REQUIRED ACTION: Your task is to copy each line of the listing that contains the word "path".

RAW DATA:
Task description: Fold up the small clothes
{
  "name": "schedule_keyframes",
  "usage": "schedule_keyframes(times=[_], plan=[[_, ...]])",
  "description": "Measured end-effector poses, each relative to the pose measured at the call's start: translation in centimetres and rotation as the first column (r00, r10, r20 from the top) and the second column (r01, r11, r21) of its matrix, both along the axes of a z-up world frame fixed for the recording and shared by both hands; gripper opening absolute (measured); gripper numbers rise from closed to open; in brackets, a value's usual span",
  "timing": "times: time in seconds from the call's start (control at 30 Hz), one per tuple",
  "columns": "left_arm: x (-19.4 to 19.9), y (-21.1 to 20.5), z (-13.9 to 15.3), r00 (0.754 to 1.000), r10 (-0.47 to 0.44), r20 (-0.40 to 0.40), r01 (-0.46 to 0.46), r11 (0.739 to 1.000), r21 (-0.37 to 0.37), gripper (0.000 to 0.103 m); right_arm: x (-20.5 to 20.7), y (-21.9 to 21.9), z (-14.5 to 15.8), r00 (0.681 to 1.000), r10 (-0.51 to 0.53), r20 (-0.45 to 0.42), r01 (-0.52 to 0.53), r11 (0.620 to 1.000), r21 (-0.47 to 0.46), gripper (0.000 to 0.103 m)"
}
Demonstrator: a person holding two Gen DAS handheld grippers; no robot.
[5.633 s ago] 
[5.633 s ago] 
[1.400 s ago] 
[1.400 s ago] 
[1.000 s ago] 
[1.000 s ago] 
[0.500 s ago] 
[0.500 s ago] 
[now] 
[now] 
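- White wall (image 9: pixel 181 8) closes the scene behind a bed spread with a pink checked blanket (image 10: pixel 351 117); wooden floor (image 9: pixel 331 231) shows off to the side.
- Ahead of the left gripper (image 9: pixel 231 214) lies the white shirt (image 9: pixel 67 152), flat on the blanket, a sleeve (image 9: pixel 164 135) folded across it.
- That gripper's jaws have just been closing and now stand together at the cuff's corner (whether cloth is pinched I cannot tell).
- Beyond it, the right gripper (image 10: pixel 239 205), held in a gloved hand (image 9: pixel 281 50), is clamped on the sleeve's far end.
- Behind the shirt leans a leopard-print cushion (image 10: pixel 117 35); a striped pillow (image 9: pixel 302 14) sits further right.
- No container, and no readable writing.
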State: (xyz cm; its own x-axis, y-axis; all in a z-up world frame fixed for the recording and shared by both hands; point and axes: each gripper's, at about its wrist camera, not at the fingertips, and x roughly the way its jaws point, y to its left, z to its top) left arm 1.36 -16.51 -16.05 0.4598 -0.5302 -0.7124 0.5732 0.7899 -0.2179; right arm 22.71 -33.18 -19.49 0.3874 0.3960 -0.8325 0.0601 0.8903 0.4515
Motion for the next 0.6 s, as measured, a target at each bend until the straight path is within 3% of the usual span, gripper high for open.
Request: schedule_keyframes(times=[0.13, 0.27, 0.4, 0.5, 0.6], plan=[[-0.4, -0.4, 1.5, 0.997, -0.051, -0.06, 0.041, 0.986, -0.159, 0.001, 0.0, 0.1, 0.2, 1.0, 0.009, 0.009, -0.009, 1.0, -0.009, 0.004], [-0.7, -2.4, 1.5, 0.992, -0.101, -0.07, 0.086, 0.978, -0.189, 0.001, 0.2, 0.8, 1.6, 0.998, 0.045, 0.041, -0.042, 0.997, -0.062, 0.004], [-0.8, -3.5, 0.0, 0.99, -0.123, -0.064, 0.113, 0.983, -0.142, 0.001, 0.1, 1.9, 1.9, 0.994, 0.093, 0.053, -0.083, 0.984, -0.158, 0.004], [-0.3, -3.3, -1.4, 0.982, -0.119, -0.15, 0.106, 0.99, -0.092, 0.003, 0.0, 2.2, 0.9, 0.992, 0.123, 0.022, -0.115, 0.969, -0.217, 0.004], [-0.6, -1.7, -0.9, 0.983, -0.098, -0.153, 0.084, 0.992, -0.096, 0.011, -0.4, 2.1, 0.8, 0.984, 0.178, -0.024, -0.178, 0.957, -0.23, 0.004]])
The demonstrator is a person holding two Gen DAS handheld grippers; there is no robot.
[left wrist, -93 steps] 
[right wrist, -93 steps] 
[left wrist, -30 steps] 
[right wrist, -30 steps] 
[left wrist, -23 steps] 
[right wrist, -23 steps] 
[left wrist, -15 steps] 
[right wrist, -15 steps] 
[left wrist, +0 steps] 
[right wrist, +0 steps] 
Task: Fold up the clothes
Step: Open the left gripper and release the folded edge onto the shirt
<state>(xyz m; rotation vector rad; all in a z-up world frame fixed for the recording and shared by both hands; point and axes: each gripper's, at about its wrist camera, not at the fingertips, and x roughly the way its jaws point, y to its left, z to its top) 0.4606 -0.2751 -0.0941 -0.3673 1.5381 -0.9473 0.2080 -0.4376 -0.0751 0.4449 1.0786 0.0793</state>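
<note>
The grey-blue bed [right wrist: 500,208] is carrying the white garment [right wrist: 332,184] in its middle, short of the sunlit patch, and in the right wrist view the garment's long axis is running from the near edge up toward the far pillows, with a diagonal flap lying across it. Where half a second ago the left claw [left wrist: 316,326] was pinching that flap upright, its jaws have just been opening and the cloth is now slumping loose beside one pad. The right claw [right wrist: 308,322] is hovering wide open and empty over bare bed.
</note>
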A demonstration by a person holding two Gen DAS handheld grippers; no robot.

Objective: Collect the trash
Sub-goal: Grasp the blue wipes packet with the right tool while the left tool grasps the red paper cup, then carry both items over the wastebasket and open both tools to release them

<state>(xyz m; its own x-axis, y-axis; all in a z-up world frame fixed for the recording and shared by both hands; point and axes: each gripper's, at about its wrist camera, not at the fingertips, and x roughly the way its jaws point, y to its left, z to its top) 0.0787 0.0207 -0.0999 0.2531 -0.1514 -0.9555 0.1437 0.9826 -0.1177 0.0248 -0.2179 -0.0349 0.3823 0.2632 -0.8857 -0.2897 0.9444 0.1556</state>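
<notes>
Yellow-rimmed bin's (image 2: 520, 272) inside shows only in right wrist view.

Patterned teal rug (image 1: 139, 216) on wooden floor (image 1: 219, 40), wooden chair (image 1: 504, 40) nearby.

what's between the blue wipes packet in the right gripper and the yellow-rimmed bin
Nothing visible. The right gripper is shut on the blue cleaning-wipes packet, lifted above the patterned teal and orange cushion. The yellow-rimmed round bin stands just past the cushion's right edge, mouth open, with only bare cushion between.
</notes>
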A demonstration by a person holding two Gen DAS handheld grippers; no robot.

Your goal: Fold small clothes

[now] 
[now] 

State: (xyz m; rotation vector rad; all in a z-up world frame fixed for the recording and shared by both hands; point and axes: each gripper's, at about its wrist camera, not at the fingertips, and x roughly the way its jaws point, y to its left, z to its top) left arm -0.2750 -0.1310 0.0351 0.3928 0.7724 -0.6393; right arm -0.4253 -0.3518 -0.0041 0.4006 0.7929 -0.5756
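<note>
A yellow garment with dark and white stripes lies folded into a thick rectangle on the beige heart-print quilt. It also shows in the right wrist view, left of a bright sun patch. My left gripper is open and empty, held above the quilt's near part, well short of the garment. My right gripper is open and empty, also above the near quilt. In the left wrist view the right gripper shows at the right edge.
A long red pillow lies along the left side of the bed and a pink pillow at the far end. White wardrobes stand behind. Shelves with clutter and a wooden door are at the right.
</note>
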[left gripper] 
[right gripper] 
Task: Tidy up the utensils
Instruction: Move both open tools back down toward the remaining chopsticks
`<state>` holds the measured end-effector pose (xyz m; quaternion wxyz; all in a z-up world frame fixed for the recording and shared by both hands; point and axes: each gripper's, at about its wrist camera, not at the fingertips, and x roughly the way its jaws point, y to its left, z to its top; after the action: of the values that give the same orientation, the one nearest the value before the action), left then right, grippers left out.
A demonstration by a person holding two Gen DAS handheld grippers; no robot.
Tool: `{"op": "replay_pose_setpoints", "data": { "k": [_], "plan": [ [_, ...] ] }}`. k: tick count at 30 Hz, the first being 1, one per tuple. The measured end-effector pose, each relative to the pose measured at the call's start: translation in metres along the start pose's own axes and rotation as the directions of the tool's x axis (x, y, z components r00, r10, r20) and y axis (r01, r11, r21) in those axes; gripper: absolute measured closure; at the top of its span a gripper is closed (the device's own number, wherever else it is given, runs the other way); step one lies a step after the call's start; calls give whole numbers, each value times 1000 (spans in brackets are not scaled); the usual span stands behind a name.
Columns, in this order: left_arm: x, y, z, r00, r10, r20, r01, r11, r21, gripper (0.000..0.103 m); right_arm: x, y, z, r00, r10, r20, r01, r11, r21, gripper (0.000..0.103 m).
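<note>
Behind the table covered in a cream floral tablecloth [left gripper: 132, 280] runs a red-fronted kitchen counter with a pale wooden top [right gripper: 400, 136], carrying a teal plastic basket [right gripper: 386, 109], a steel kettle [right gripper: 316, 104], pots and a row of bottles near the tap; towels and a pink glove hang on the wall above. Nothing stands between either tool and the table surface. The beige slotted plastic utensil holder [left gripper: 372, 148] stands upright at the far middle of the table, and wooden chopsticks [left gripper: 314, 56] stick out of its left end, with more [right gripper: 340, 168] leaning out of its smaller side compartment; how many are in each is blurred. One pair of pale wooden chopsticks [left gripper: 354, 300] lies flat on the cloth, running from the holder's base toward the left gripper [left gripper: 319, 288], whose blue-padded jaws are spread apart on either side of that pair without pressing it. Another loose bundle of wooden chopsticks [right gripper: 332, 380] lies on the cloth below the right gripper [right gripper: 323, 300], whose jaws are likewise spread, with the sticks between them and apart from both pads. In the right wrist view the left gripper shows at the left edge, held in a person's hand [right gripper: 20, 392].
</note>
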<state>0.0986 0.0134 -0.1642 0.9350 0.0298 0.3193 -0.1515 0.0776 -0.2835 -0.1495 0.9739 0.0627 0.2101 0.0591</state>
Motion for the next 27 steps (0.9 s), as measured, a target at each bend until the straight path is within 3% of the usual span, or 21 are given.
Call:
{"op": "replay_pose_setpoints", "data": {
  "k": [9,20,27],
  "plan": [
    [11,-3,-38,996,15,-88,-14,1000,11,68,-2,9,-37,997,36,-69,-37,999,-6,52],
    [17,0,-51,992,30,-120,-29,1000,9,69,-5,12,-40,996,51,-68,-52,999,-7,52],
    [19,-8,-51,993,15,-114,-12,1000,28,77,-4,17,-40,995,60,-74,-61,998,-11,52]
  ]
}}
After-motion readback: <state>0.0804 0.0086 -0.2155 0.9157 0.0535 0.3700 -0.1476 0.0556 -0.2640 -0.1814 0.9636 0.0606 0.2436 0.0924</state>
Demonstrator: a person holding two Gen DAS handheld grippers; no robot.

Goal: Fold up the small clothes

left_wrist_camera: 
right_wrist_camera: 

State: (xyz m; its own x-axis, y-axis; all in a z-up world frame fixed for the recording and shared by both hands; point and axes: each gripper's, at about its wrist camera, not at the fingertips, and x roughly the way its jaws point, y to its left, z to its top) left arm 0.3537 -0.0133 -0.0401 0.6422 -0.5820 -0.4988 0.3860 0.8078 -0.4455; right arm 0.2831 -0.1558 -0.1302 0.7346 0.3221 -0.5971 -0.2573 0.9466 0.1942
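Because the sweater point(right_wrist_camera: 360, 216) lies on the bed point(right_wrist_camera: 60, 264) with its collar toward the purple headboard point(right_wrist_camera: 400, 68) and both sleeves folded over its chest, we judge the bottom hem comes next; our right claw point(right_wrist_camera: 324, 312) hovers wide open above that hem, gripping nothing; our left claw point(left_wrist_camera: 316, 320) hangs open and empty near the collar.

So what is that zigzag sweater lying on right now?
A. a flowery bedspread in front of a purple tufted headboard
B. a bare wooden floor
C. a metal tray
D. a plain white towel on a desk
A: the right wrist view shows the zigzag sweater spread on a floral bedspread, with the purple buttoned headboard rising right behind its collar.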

SOLUTION TO THE PROBLEM:
Motion for the next 0.6 s, as measured, a target at each bend until the straight path is within 3% of the usual span, gripper high for open.
Motion for the next 27 steps (0.9 s), as measured, a target at each bend until the straight path is within 3% of the usual span, or 21 are given.

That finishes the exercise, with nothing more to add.